### INSTRUCTIONS FOR THE TASK
Repeat each record exactly, skipping the pictures.

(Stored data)
● ● ● ●

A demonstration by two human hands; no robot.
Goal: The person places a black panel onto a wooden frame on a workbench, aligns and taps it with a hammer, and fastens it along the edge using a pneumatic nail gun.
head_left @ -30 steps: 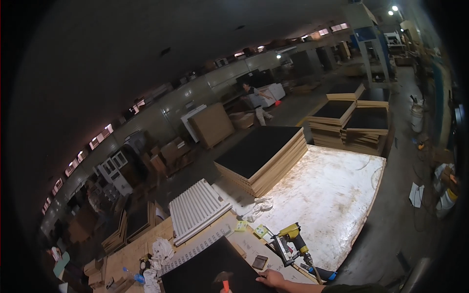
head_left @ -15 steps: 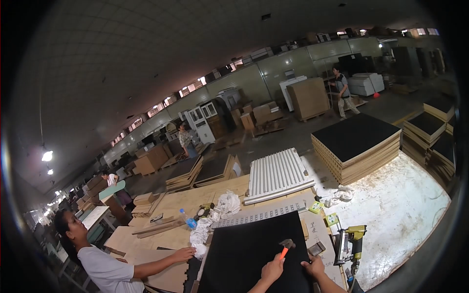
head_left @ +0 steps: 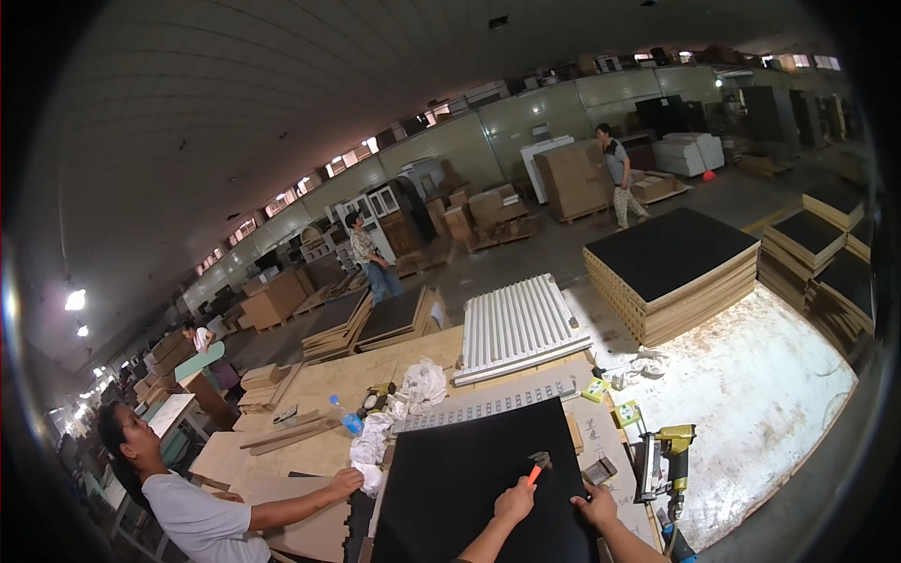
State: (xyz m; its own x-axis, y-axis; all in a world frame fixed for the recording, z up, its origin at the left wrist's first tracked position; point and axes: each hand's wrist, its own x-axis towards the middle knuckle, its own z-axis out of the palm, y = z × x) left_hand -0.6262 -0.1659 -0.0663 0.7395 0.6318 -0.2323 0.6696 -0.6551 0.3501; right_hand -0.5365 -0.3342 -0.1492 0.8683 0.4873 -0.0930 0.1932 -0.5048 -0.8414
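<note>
A large black panel lies flat in front of me on the bench. Above its right part, my left hand is closed round the orange handle of a hammer, whose metal head points away from me. At the panel's right edge, my right hand grips the border, its thumb on the top face; the fingers are partly hidden. A small dark metal-looking block sits just beyond that hand. On the right lies a yellow-green and black nail gun.
A co-worker stands at the left, one hand near crumpled white wrapping and a water bottle. White slatted panels and stacked black-topped boards stand farther back. Two tape measures lie near the panel. Other people walk behind.
The view has shifted slightly, so the bench sits farther left. The hammer has turned and stays above the panel. A person behind has walked left; another has moved into fuller view.
</note>
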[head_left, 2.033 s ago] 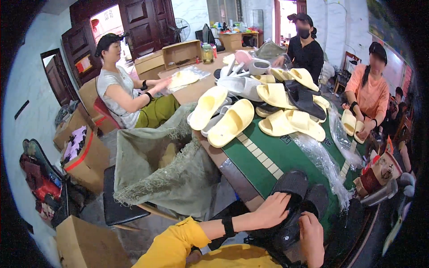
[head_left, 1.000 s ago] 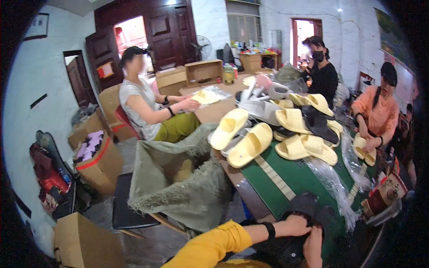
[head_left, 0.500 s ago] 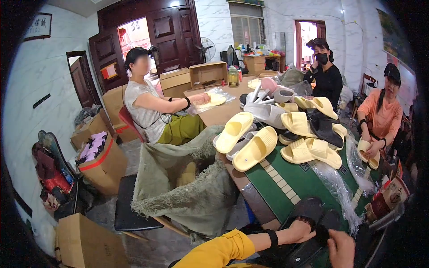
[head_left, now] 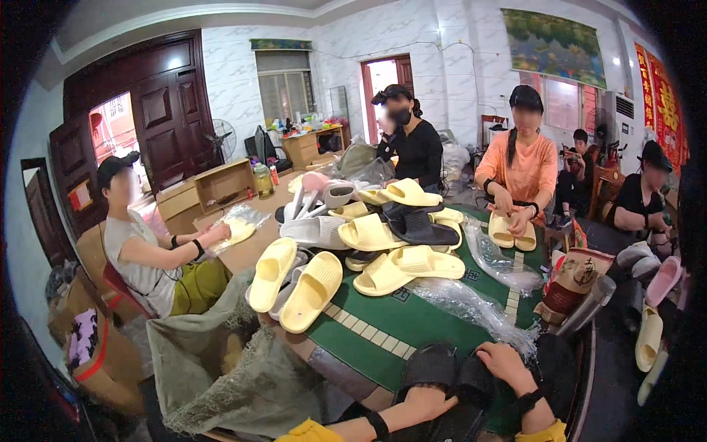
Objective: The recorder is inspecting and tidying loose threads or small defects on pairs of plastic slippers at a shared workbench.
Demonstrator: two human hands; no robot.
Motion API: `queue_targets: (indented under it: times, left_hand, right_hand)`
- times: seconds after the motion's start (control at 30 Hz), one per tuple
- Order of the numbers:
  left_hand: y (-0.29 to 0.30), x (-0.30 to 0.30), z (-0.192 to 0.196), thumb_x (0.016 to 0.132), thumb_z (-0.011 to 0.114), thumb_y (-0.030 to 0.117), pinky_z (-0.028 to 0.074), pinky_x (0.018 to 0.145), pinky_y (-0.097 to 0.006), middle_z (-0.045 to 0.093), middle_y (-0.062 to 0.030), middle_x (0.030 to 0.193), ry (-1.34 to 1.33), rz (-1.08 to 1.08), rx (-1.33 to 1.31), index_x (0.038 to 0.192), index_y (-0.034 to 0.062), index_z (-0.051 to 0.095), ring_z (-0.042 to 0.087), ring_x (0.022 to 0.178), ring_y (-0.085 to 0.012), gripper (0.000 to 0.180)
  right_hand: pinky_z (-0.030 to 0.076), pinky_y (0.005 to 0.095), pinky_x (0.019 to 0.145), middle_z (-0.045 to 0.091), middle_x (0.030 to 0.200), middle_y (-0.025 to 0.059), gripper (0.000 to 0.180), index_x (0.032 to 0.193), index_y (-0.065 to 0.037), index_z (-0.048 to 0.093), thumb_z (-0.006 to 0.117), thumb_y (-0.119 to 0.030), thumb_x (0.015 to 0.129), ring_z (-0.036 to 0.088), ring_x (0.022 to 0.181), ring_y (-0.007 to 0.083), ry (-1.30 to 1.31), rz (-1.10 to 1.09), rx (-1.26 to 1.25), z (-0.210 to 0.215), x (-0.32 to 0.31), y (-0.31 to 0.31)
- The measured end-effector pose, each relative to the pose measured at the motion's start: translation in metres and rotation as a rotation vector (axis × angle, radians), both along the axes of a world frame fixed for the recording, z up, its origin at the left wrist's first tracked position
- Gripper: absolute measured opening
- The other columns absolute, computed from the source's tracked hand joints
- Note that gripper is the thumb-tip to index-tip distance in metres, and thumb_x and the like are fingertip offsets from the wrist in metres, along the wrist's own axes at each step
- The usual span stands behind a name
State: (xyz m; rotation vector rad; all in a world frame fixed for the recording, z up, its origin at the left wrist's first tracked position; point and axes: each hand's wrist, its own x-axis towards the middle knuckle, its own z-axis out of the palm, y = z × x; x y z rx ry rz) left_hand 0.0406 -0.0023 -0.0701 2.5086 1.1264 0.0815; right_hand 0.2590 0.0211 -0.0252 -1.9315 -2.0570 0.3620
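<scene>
My left hand (head_left: pixel 426 404) and my right hand (head_left: pixel 505 364) both grip a pair of black slippers (head_left: pixel 445 370) at the near edge of the green table (head_left: pixel 383 324). The left hand lies over the near ends, the right hand presses the right slipper's side. A clear plastic bag (head_left: pixel 471 306) lies crumpled just beyond my right hand. Further out sits a heap of yellow slippers (head_left: pixel 368 254), with grey, black and pink ones mixed in.
Several people sit round the table: one at left with a bagged yellow pair (head_left: pixel 234 230), one in black (head_left: pixel 412 151), one in orange (head_left: pixel 519 173) holding yellow slippers. A green sack (head_left: pixel 221 361) hangs at the table's left side. Cardboard boxes (head_left: pixel 210 188) stand behind. A brown bag (head_left: pixel 571 283) sits at right.
The view has tilted up and swung right, so the table and the people opposite fill more of the frame. My hands stay on the black slippers, the right one now further forward.
</scene>
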Motion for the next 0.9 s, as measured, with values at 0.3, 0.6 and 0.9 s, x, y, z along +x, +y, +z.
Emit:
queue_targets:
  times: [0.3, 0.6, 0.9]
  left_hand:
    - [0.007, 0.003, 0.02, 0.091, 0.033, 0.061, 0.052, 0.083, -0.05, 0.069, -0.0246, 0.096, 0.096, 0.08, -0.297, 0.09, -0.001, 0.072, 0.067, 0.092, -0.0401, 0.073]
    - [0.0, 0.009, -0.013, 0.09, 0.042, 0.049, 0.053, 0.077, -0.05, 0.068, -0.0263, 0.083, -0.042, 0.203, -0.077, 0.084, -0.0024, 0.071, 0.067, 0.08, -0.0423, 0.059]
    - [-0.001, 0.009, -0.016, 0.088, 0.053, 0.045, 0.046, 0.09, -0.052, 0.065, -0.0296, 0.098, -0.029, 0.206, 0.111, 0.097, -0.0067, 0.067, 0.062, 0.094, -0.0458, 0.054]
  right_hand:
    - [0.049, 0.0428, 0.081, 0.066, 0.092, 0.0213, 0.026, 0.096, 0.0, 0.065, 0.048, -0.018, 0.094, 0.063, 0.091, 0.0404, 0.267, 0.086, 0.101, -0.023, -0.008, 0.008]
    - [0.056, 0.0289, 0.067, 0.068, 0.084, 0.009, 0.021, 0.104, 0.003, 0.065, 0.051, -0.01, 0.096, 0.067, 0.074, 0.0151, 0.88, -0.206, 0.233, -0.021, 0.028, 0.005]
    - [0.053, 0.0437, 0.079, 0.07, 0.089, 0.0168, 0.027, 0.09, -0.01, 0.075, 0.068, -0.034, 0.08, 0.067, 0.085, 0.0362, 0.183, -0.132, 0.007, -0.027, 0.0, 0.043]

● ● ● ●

### OUTPUT
A demonstration by two human hands; no robot.
Goal: The person places a black panel onto a wooden frame on a workbench, aligns and taps it with a hammer, and fastens it along the edge using a pneumatic nail gun.
head_left @ -30 steps: 
head_left @ -15 steps: 
head_left @ +0 steps: 
State: (xyz m; its own x-axis, y-axis; all in a world frame fixed for the recording, z up, its origin at the left wrist's first tracked position; point and axes: each hand's wrist, its own x-axis towards the middle knuckle, its own z-axis out of the palm, y = z × x) left_hand -0.6262 -0.1659 -0.0663 0.7395 0.6318 -0.2323 0.6696 -0.6551 0.3501; right_hand -0.5365 -0.3342 -0.1492 0.8683 0.4873 -0.0930 0.1932 -0.5048 -0.8414
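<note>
A large black panel lies flat in front of me on the bench. Above its right part, my left hand is closed round the orange handle of a hammer, whose metal head points away from me. At the panel's right edge, my right hand grips the border, its thumb on the top face; the fingers are partly hidden. A small dark metal-looking block sits just beyond that hand. On the right lies a yellow-green and black nail gun.
A co-worker stands at the left, one hand near crumpled white wrapping and a water bottle. White slatted panels and stacked black-topped boards stand farther back. Two tape measures lie near the panel. Other people walk behind.
The view has shifted slightly, so the bench sits farther left. The hammer has turned and stays above the panel. A person behind has walked left; another has moved into fuller view.
</note>
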[head_left, 2.033 s ago] 
[head_left, 1.000 s ago] 
[head_left, 0.500 s ago] 
[head_left, now] 
Objective: The recorder is inspecting and tidying loose threads or small defects on pairs of plastic slippers at a shared workbench.
Demonstrator: two human hands; no robot.
Motion API: `queue_targets: (indented under it: times, left_hand, right_hand)`
- times: seconds after the motion's start (control at 30 Hz), one per tuple
- Order of the numbers:
  left_hand: y (-0.29 to 0.30), x (-0.30 to 0.30), z (-0.192 to 0.196), thumb_x (0.016 to 0.132), thumb_z (-0.011 to 0.114), thumb_y (-0.030 to 0.117), pinky_z (-0.028 to 0.074), pinky_x (0.018 to 0.145), pinky_y (-0.097 to 0.006), middle_z (-0.045 to 0.093), middle_y (-0.062 to 0.030), middle_x (0.030 to 0.193), ry (-1.34 to 1.33), rz (-1.08 to 1.08), rx (-1.33 to 1.31), index_x (0.038 to 0.192), index_y (-0.034 to 0.062), index_z (-0.051 to 0.095), ring_z (-0.042 to 0.087), ring_x (0.022 to 0.178), ring_y (-0.085 to 0.012), gripper (0.000 to 0.180)
  right_hand: pinky_z (-0.030 to 0.076), pinky_y (0.005 to 0.095), pinky_x (0.019 to 0.145), middle_z (-0.045 to 0.091), middle_x (0.030 to 0.200), middle_y (-0.025 to 0.059), gripper (0.000 to 0.180), index_x (0.032 to 0.193), index_y (-0.065 to 0.037), index_z (-0.048 to 0.093), thumb_z (-0.006 to 0.117), thumb_y (-0.119 to 0.030), thumb_x (0.015 to 0.129), ring_z (-0.036 to 0.088), ring_x (0.022 to 0.181), ring_y (-0.007 to 0.083), ry (-1.30 to 1.31), rz (-1.10 to 1.09), rx (-1.26 to 1.25), z (-0.210 to 0.215), x (-0.32 to 0.31), y (-0.31 to 0.31)
- The measured end-effector pose, each relative to the pose measured at the motion's start: translation in metres and rotation as a rotation vector (axis × angle, radians), both along the axes of a world frame fixed for the recording, z up, its origin at the left wrist's first tracked position
- Gripper: absolute measured opening
- The other columns absolute, computed from the source's tracked hand joints
- Note that gripper is the thumb-tip to index-tip distance in metres, and thumb_x and the like are fingertip offsets from the wrist in metres, along the wrist's own axes at each step
- The usual span stands behind a name
State: (xyz m; rotation vector rad; all in a world frame fixed for the recording, z up, its origin at the left wrist's first tracked position; point and axes: each hand's wrist, its own x-axis towards the middle knuckle, its own z-axis out of the palm, y = z × x; x y z rx ry rz) left_hand 0.0406 -0.0023 -0.0701 2.5086 1.1264 0.0815; right_hand 0.2590 0.0211 -0.0252 -1.9315 -2.0570 0.3620
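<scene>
My left hand (head_left: pixel 426 404) and my right hand (head_left: pixel 505 364) both grip a pair of black slippers (head_left: pixel 445 370) at the near edge of the green table (head_left: pixel 383 324). The left hand lies over the near ends, the right hand presses the right slipper's side. A clear plastic bag (head_left: pixel 471 306) lies crumpled just beyond my right hand. Further out sits a heap of yellow slippers (head_left: pixel 368 254), with grey, black and pink ones mixed in.
Several people sit round the table: one at left with a bagged yellow pair (head_left: pixel 234 230), one in black (head_left: pixel 412 151), one in orange (head_left: pixel 519 173) holding yellow slippers. A green sack (head_left: pixel 221 361) hangs at the table's left side. Cardboard boxes (head_left: pixel 210 188) stand behind. A brown bag (head_left: pixel 571 283) sits at right.
The view has tilted up and swung right, so the table and the people opposite fill more of the frame. My hands stay on the black slippers, the right one now further forward.
</scene>
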Motion for the next 0.9 s, as measured, with values at 0.3, 0.6 and 0.9 s, x, y, z along +x, +y, +z.
Emit:
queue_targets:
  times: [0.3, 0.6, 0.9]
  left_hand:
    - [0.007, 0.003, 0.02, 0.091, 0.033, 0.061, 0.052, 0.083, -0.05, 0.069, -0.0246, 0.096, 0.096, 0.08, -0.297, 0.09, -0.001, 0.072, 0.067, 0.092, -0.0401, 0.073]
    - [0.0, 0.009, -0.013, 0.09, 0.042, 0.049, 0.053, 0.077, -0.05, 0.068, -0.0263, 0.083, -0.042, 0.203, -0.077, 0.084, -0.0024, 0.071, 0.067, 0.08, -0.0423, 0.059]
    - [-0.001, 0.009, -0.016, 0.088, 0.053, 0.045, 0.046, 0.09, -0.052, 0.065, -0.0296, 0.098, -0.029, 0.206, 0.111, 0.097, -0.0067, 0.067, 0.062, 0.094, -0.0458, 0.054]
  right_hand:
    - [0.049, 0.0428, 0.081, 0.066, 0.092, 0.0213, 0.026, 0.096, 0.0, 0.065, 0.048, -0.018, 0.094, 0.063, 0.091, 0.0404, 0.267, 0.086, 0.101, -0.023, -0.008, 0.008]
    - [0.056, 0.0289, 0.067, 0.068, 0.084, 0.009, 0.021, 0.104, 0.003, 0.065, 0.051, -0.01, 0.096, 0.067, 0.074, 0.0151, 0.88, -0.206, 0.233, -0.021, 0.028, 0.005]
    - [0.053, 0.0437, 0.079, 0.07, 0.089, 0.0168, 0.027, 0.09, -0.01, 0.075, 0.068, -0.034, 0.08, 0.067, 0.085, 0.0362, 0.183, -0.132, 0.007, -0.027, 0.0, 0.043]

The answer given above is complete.